Fri Jan 18, 2019 8:12 am

Imperf3kt wrote:
Fri Jan 18, 2019 4:07 am
According to the link, it is 63 / 37 (37% lead, 63% tin)
There doesn't seem to be any resin with that ratio (usually resin core is 2%)
Are we looking at the same link?

The one I follow (https://www.amazon.com/gp/product/B075W ... UTF8&psc=1) says "Rosin core solder wire" and "Flux content 1.8%".

For the OP:

The link says it is a lead-based solder (which is good), but I don't understand why your post says that the wire says lead free. It either has lead or it doesn't - it can't be 37% lead and be lead free.

My opinion:

Use leaded solder. Lead-free is more difficult, and if you were doing it on an industrial scale the lead contamination is a problem. If you're only doing it at hobbiest scale, it's not a problem as long as you wash your hands and don't let dust and specks of solder accumulate. Lead-free doesn't have lead, but the flux fumes can be worse (health-wise) than those of leaded solder, so you don't actually make a health gain (and it's easier to wash your hands afterwards than to not breathe).

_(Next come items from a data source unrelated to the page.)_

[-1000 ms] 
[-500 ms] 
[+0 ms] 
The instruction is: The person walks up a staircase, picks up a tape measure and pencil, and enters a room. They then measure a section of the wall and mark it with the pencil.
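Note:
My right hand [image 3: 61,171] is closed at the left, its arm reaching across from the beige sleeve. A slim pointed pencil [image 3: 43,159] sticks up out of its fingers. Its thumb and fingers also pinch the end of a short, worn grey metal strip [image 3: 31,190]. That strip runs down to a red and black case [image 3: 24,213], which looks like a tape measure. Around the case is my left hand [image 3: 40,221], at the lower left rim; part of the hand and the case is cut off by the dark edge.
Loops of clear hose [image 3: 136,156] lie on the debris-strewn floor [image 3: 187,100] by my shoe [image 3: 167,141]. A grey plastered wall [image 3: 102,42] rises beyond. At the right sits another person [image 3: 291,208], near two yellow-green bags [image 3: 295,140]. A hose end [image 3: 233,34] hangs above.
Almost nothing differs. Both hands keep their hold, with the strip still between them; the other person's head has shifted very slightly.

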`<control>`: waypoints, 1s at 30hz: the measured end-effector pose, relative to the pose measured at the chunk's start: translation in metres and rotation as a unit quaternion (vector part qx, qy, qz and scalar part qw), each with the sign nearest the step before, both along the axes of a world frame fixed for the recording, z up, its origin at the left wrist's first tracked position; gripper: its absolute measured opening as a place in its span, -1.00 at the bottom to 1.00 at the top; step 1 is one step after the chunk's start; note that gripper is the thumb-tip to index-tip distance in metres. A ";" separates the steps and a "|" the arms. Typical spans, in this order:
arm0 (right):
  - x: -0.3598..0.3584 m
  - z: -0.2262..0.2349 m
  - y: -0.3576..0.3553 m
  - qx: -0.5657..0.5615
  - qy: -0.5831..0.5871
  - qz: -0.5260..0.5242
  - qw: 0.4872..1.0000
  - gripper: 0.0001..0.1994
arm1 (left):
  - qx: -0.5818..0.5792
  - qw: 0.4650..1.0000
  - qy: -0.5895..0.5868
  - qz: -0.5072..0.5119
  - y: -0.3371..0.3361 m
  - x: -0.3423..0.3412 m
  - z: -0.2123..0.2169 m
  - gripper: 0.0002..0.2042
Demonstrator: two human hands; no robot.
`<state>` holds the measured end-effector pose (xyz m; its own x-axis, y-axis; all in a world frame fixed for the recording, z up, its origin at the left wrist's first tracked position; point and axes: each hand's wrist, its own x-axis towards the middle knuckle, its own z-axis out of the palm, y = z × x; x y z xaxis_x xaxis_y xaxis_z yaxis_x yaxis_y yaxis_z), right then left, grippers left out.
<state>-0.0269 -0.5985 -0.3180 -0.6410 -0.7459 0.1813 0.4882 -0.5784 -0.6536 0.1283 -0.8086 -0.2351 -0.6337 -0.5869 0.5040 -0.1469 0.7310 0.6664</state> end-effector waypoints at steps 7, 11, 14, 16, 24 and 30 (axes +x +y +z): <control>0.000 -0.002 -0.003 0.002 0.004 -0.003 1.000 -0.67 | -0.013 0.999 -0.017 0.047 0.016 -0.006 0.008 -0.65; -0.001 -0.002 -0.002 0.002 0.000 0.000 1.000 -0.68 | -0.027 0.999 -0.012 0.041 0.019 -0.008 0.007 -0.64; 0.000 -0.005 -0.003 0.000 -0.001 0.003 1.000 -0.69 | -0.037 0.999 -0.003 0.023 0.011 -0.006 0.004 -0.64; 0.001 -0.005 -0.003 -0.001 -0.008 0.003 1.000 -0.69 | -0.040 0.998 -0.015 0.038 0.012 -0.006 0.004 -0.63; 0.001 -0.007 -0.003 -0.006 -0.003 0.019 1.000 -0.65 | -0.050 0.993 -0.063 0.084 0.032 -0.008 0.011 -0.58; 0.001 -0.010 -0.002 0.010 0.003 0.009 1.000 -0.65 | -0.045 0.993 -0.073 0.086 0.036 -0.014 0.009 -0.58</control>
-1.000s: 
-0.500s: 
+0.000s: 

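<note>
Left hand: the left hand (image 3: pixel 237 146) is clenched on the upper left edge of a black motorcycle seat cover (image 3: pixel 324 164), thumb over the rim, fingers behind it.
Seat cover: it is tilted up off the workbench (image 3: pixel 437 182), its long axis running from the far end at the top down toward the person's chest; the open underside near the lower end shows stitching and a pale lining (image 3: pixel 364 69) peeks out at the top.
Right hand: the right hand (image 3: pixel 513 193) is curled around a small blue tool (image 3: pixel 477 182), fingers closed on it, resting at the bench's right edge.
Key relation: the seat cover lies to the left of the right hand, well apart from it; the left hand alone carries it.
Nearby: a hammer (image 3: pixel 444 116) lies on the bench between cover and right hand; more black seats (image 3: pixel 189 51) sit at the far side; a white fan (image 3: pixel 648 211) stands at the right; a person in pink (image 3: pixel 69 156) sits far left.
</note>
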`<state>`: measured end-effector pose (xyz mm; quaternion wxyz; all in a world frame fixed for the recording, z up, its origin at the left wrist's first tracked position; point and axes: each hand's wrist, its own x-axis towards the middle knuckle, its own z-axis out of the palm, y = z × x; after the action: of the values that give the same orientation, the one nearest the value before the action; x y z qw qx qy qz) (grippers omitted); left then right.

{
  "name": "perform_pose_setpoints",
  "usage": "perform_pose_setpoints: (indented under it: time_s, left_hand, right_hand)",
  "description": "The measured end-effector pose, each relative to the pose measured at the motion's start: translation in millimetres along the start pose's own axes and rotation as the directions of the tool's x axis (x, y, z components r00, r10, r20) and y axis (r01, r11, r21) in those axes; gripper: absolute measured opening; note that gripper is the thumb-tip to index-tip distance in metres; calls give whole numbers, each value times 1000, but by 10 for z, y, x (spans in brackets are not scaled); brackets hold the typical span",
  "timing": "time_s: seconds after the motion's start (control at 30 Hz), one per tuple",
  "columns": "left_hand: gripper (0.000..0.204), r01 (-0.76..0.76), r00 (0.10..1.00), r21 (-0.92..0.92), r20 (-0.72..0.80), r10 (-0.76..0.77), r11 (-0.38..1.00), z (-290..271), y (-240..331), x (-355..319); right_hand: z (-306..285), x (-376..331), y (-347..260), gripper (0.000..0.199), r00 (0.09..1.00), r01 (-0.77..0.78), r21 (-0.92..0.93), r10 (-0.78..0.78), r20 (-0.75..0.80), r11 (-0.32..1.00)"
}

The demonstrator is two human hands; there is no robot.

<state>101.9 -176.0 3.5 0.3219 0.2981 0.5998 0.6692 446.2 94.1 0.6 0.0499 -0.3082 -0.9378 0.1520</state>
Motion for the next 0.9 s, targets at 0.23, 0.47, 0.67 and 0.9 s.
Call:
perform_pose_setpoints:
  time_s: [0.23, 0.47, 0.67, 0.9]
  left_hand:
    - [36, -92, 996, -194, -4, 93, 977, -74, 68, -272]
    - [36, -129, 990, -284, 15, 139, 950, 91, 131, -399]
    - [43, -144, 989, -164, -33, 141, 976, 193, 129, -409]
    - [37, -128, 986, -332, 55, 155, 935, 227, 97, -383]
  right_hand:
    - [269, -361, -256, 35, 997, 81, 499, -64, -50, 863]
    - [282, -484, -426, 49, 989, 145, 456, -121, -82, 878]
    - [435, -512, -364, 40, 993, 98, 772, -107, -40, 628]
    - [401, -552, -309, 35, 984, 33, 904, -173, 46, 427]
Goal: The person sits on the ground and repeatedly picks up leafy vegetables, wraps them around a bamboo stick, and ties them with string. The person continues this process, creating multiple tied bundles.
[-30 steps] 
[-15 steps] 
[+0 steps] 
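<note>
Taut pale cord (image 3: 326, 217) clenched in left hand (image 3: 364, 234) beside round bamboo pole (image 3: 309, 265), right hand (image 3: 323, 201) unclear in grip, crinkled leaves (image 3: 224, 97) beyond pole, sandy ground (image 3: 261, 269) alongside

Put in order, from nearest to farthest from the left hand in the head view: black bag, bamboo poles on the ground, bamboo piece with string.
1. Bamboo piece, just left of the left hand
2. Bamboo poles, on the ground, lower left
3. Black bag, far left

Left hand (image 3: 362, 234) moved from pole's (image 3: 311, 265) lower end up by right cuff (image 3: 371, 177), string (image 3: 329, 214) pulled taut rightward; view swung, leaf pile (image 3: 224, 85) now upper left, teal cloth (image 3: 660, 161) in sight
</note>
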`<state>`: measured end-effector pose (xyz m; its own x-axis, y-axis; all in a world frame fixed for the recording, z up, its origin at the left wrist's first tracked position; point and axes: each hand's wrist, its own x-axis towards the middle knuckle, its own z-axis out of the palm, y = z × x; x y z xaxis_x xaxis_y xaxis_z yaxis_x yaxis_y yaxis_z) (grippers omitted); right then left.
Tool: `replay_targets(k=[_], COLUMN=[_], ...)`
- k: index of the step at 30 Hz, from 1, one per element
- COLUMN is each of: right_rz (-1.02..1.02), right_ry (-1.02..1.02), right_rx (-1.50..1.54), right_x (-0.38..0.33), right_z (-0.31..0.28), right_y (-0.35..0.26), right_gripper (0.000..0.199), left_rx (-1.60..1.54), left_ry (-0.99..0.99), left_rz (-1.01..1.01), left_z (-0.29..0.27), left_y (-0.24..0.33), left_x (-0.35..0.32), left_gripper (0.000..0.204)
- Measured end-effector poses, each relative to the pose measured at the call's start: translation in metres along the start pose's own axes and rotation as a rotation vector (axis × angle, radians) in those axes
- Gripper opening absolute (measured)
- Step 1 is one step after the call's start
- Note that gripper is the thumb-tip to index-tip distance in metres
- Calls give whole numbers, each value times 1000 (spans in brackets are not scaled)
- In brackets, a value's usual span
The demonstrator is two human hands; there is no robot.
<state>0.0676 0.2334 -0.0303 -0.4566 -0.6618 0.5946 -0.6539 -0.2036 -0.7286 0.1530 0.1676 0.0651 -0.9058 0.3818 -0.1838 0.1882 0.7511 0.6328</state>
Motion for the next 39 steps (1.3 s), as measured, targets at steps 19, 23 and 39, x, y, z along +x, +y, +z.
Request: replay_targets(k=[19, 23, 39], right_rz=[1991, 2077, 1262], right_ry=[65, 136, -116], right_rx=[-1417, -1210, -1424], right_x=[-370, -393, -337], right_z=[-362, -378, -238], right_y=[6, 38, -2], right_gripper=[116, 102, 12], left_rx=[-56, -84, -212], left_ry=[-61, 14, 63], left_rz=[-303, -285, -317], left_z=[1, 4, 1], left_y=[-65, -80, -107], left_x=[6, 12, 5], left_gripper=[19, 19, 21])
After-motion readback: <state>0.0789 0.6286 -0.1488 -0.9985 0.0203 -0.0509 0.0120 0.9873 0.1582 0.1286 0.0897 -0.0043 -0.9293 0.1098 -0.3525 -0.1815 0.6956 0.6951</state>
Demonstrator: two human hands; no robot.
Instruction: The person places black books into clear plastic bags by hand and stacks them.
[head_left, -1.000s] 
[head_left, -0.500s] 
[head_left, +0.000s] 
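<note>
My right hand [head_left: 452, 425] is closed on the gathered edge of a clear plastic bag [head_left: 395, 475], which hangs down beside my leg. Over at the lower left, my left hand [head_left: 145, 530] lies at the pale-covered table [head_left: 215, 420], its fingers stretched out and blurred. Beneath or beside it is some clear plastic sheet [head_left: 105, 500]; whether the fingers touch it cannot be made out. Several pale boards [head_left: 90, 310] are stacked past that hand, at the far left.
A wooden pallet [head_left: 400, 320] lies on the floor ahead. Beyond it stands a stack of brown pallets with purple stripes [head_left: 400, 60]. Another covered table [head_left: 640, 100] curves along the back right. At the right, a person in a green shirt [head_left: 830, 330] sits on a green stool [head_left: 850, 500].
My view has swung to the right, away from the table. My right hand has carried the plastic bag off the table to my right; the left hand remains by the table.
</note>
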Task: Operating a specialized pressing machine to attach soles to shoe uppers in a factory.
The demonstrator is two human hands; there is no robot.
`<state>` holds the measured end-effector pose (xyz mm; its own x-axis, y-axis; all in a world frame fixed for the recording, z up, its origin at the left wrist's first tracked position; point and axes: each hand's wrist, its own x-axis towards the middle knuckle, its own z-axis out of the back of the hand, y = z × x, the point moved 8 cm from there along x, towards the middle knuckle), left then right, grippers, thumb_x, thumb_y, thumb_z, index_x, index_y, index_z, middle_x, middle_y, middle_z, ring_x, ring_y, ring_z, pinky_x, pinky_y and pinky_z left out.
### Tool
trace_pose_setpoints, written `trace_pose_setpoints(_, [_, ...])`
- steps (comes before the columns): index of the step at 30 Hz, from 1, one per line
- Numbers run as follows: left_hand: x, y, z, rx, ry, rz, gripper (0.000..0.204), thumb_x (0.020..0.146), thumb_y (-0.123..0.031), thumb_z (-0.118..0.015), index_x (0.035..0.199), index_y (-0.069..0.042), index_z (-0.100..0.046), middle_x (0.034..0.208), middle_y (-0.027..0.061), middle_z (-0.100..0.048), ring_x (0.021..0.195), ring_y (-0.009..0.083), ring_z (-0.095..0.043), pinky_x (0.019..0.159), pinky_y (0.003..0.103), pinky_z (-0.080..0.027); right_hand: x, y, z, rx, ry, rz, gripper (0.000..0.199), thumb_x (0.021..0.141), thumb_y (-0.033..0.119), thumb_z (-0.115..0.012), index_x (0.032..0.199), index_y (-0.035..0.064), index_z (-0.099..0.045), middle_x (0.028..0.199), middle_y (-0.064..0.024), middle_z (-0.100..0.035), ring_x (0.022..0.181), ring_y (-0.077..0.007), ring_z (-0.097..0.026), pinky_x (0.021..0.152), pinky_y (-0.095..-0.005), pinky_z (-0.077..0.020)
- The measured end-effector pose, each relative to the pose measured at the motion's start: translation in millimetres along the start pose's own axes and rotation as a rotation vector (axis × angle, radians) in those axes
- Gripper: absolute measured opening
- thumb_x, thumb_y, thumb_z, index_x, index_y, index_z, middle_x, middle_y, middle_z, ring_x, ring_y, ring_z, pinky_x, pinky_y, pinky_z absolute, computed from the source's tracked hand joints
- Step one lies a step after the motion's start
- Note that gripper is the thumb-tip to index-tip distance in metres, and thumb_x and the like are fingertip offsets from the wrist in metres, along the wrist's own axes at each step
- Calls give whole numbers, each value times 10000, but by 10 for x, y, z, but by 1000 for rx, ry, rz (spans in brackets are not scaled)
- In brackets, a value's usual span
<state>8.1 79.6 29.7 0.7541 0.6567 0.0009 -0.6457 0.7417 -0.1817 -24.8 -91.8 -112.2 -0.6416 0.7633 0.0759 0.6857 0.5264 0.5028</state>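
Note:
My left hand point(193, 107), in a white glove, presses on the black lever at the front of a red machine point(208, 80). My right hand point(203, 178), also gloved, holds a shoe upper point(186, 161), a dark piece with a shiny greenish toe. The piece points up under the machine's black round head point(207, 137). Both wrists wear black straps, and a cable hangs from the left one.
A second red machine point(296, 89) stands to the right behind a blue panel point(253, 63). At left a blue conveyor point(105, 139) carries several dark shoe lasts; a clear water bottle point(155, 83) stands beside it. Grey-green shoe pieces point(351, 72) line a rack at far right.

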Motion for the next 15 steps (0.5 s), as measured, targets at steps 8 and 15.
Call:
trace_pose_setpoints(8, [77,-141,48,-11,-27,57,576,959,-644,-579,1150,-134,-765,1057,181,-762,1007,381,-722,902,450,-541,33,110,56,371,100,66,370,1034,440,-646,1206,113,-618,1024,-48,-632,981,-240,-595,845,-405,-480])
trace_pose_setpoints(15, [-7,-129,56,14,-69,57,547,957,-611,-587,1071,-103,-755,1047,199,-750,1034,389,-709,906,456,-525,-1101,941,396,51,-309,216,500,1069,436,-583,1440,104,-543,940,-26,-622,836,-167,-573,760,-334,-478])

Weller is a tursted brand of soldering oron. 40W is a decent power. I admit I use a 50W temperature-controlled iron now, but I used a 25W for hobbiest electronics for a long time. Just give it time to warm up and don't rush the soldering.

If you haven't seen it already: https://mightyohm.com/files/soldercomic ... mic_EN.pdf is good in all respects except don't de-solder by banging the board on the table - that spatters lead dust all over the place. Buy some 'desolder braid' if you need to desolder.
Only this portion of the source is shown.